Adam Ronthal, vice-president analyst at Gartner, and Alys Woodward, senior director analyst at Gartner, say that D&A leaders have a central role to play by providing the capabilities that facilitate decision and action, effectively unleashing collective intelligence.
Gartner research shows that D&A leaders are currently spending more of their time on changing culture, creating strategy, embedding D&A initiatives in the business and managing governance.
“Many D&A leaders get bogged down on strategy and culture issues,” says Ronthal. “Those leaders who prioritise governance focused activities such as managing the function, delivering projects and increasing governance maturity, tend to have better financial performance therefore unlocking D&A’s value.”
Determining AI ambition starts with the organisation’s business strategy or public mandate. This provides the intentional, strategic planning for where AI will be best utilised.
D&A leaders can help their CEOs and peers in leadership define their organisations’ AI ambition by examining the opportunities and risks of using GenAI in four areas: the back office, the front office, new products and services, and new core capabilities.
A fourth quarter 2023 Gartner survey of 644 global respondents found that GenAI is the most frequently deployed AI solution in organisations. However, 53% of 615 CIOs and technology leaders surveyed in the second quarter of 2023 said they were not sure that their organisations would be able to mitigate the risks of AI. This is where AI governance must come in to narrow that gap.
The Gartner survey of 479 chief data and analytics officers (CDAOs) in the fourth quarter of 2023 showed a strong correlation between overall D&A governance maturity and innovation. Organisations with mature D&A governance practices are 25% more likely to adopt data driven innovations – like AI.
The most impactful governance practices include:
* Providing business rules for data-driven decision-making.
* Key performance indicators for business outcomes.
* Adaptive governance for different use cases.
“By establishing the connection between AI-ready data, governance and business value, D&A leaders can immunise their organisations against potential AI risks,” says Woodward.
Gartner analysts recommend D&A leaders take three actions for leading people to create value together:
* Reorganise operating models to facilitate autonomy and flexibility: “Rapid evolution of D&A and AI technologies, such as GenAI, offers leaders the opportunity to rethink and evolve their operating models,” says Ronthal. In fact, the CDAO survey found that 75% of respondents were already evolving their operating models to enable them to better support innovation.
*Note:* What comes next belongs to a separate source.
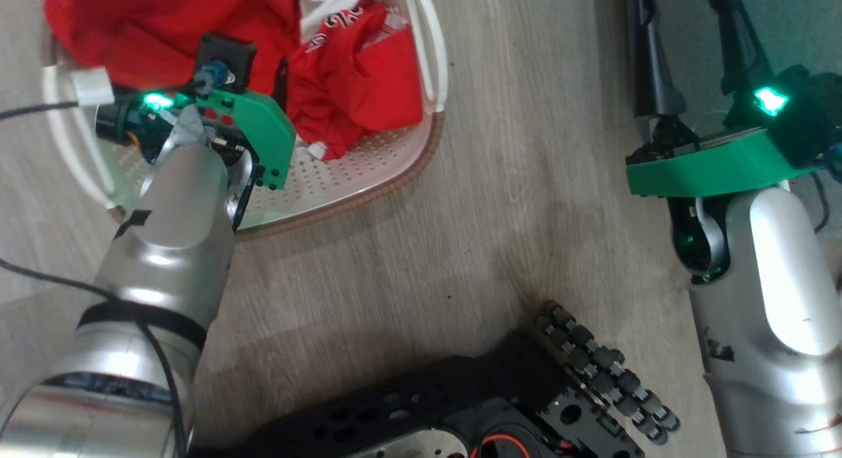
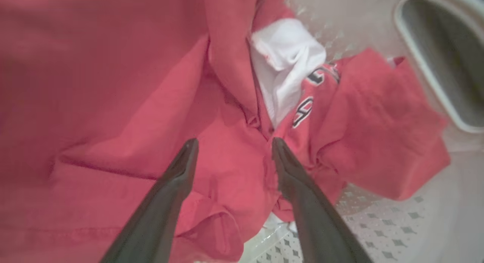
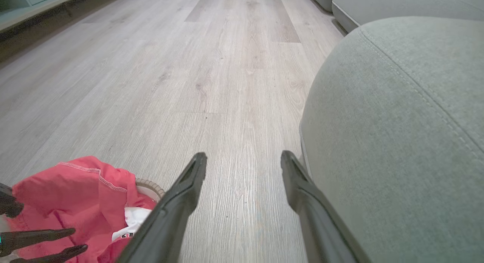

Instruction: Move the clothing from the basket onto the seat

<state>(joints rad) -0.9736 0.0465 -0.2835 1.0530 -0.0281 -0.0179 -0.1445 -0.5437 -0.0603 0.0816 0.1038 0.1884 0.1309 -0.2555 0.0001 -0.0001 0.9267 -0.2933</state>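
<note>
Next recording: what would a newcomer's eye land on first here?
Bright red clothing heaped in the white basket, upper left in the head view. The left gripper hangs over it, jaws open. The big grey-green seat looms at the right of the right wrist view, beside the open right gripper.

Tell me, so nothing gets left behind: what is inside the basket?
The clothing, red with white parts, lies crumpled inside the basket, beside a bare patch of its perforated bottom. Anything beneath the fabric is covered.
</note>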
* Extend data literacy to master AI literacy: The Gartner CDAO survey found D&A leaders said AI education and data literacy will be getting more attention from their organisations in 2024. “Organisations should build on the momentum of data literacy to create masters of AI literacy,” says Ronthal. “Extending data literacy to AI literacy doesn’t have to involve a massive programme overhaul. It can be positioned as an extension of existing concepts, programmes, and frameworks.
* Distribute authority and responsibility for everyone to lead with purpose – from the core to the edge: Distributed leadership suggests that the relevant data is discovered at the edges and must be done along with the full team – informed by a shared vision and purpose. “In the new era of collective intelligence, success will be where organisational purpose meets D&A, literacy, and autonomy,” says Woodward.